What is needed >> Before you return the lines below, strip out any images and keep every word as written.

^^^^^^^^^^^^^^^^

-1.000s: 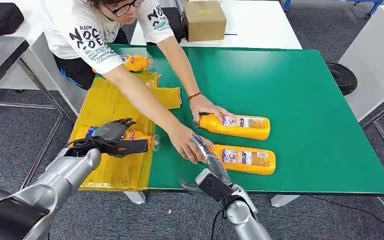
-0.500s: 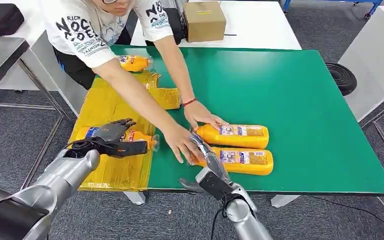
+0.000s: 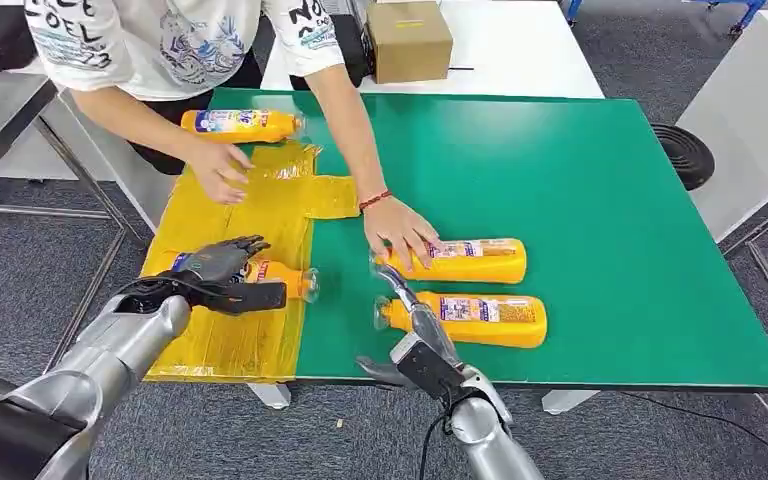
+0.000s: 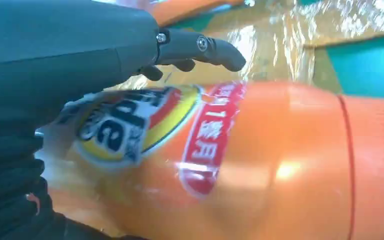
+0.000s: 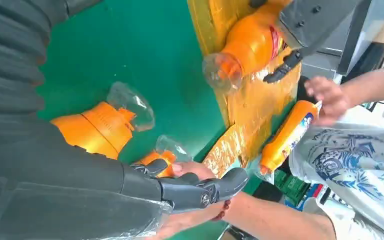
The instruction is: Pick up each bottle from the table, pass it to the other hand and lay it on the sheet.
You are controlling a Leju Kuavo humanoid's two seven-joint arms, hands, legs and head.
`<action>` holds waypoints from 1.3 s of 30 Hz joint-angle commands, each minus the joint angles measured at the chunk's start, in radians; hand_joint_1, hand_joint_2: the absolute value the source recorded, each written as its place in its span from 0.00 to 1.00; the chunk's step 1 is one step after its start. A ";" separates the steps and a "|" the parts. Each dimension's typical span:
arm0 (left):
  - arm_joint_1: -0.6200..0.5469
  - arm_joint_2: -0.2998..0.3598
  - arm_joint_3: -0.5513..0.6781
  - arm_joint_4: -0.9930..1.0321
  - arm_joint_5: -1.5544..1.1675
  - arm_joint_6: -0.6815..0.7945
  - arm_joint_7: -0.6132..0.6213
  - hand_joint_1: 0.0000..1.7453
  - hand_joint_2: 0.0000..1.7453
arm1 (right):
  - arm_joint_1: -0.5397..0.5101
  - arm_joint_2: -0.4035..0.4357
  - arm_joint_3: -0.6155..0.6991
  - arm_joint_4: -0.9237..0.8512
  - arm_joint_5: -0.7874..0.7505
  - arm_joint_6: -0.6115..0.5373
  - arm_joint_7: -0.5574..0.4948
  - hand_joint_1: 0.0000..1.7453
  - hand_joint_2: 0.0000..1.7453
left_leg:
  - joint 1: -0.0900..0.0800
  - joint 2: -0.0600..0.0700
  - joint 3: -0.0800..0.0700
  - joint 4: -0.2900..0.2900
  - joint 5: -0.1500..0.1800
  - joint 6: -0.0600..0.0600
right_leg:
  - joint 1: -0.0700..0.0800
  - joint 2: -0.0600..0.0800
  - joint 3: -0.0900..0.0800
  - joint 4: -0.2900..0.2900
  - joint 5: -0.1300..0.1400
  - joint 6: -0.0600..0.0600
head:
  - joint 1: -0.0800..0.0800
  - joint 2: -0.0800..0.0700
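An orange bottle (image 3: 282,277) (image 4: 260,165) lies on the yellow sheet (image 3: 210,215) at the table's near left. My left hand (image 3: 222,268) (image 4: 80,50) is over it with fingers spread and thumb stretched along its near side, not closed around it. A second orange bottle (image 3: 475,319) (image 5: 97,130) lies on the green table (image 3: 610,200) near the front edge. My right hand (image 3: 415,322) (image 5: 180,192) hovers over its cap end, fingers straight and empty. A third bottle (image 3: 475,261) lies just behind, under a person's hand (image 3: 400,232).
The person leans in from the far left, with the other hand (image 3: 218,170) on the sheet. Another orange bottle (image 3: 235,123) (image 5: 285,135) lies at the sheet's far end. A cardboard box (image 3: 409,40) stands on the white table behind. A black round object (image 3: 684,154) sits right of the table.
The person pulled one hand off the near bottle and back to the sheet, and nudged the two table bottles. The person straightened up. My hands have hardly moved.
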 commanded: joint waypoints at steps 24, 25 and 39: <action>0.010 0.248 -0.154 -0.297 -0.005 -0.142 -0.067 0.00 1.00 | -0.049 -0.010 -0.047 0.083 -0.011 0.020 -0.017 0.00 1.00 | 0.001 0.003 -0.001 0.000 -0.001 0.000 | 0.001 0.002 -0.001 0.000 0.000 -0.002 | 0.000 0.000; 0.014 0.258 -0.156 -0.308 -0.002 -0.146 -0.071 0.00 1.00 | -0.052 -0.010 -0.046 0.086 -0.013 0.021 -0.020 0.00 1.00 | 0.001 0.006 0.002 0.001 -0.003 -0.001 | 0.002 0.004 0.001 0.000 -0.001 -0.003 | 0.000 0.000; 0.009 0.362 -0.144 -0.473 0.180 -0.311 -0.192 0.00 1.00 | -0.072 -0.020 -0.033 0.123 -0.031 0.017 -0.039 0.00 1.00 | 0.002 0.002 -0.003 0.001 -0.001 -0.001 | 0.002 0.000 -0.003 0.000 -0.001 -0.002 | 0.000 0.000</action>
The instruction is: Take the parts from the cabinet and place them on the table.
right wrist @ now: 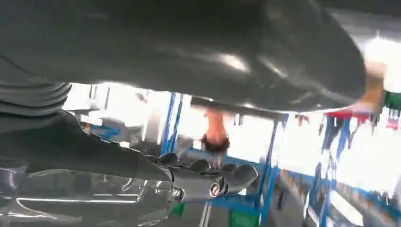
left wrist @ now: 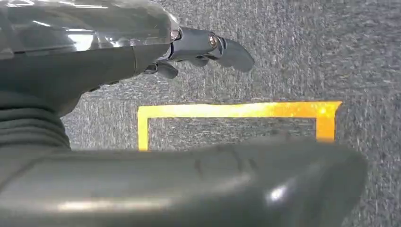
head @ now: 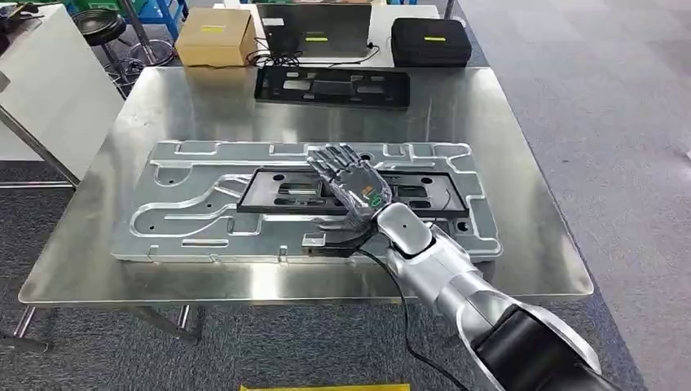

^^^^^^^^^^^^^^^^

Exercise answer >>
-1.000s: 
-0.500s: 
+0.000s: 
+0.000s: 
+0.000s: 
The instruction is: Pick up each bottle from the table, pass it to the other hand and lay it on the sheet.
You are controlling a Leju Kuavo humanoid's two seven-joint arms, hands, legs and head.
`<action>` holds waypoints from 1.3 s of 30 Hz joint-angle commands, each minus the joint angles measured at the chunk's start, in radians; hand_joint_1, hand_joint_2: the absolute value the source recorded, each written as its place in its span from 0.00 to 1.00; the chunk's step 1 is one step after its start. A ";" separates the steps and a "|" the parts. Each dimension's typical span:
arm0 (left):
  - arm_joint_1: -0.6200..0.5469
  - arm_joint_2: -0.2998..0.3598
  - arm_joint_3: -0.5513..0.6781
  - arm_joint_4: -0.9930..1.0321
  - arm_joint_5: -1.5544..1.1675
  - arm_joint_6: -0.6815..0.7945
  - arm_joint_7: -0.6132..0.6213
  - hand_joint_1: 0.0000..1.7453
  - hand_joint_2: 0.0000..1.7453
arm1 (right):
  - arm_joint_1: -0.5397..0.5101
  - arm_joint_2: -0.4035..0.4357
  - arm_joint_3: -0.6155..0.6991
  - arm_joint_4: -0.9237..0.8512
  - arm_joint_5: -0.7874..0.7505
  - arm_joint_6: -0.6115..0.5373
  - arm_joint_7: -0.5574..0.4948
  - hand_joint_1: 0.0000..1.7453
  - hand_joint_2: 0.0000..1.7453
left_leg:
  - joint 1: -0.0900..0.0800
  - joint 2: -0.0600..0.0700
  - joint 3: -0.0800..0.0700
  - joint 4: -0.2900..0.2900
  - joint 5: -0.1500..0.1800
  - joint 6: -0.0600..0.0600
right_leg:
  - joint 1: -0.0700..0.0800
  - joint 2: -0.0600..0.0800
  - joint 3: -0.0900..0.0800
  - joint 4: -0.2900..0.2900
  - joint 5: -0.1300..0.1400
  - joint 6: -0.0600..0.0600
head:
  - joint 1: -0.0800..0.0800
  - joint 2: -0.0800..0.0700
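An orange bottle (image 3: 282,277) (image 4: 260,165) lies on the yellow sheet (image 3: 210,215) at the table's near left. My left hand (image 3: 222,268) (image 4: 80,50) is over it with fingers spread and thumb stretched along its near side, not closed around it. A second orange bottle (image 3: 475,319) (image 5: 97,130) lies on the green table (image 3: 610,200) near the front edge. My right hand (image 3: 415,322) (image 5: 180,192) hovers over its cap end, fingers straight and empty. A third bottle (image 3: 475,261) lies just behind, under a person's hand (image 3: 400,232).
The person leans in from the far left, with the other hand (image 3: 218,170) on the sheet. Another orange bottle (image 3: 235,123) (image 5: 285,135) lies at the sheet's far end. A cardboard box (image 3: 409,40) stands on the white table behind. A black round object (image 3: 684,154) sits right of the table.
The person pulled one hand off the near bottle and back to the sheet, and nudged the two table bottles. The person straightened up. My hands have hardly moved.
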 commanded: joint waypoints at steps 24, 25 and 39: <action>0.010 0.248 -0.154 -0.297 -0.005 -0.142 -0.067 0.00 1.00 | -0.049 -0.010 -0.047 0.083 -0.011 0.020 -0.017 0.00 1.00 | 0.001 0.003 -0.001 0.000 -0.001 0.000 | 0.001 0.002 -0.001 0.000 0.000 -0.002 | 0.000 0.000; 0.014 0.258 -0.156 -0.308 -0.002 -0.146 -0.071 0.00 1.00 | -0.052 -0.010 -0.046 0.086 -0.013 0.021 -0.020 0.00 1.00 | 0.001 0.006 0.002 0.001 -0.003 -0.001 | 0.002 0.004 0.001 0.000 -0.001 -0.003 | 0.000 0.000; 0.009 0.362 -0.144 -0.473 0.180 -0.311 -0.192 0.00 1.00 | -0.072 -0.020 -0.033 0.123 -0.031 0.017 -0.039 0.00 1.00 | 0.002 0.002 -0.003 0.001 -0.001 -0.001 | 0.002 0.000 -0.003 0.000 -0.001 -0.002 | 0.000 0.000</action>
The instruction is: Take the parts from the cabinet and place them on the table.
right wrist @ now: 
left wrist @ now: 
head @ now: 

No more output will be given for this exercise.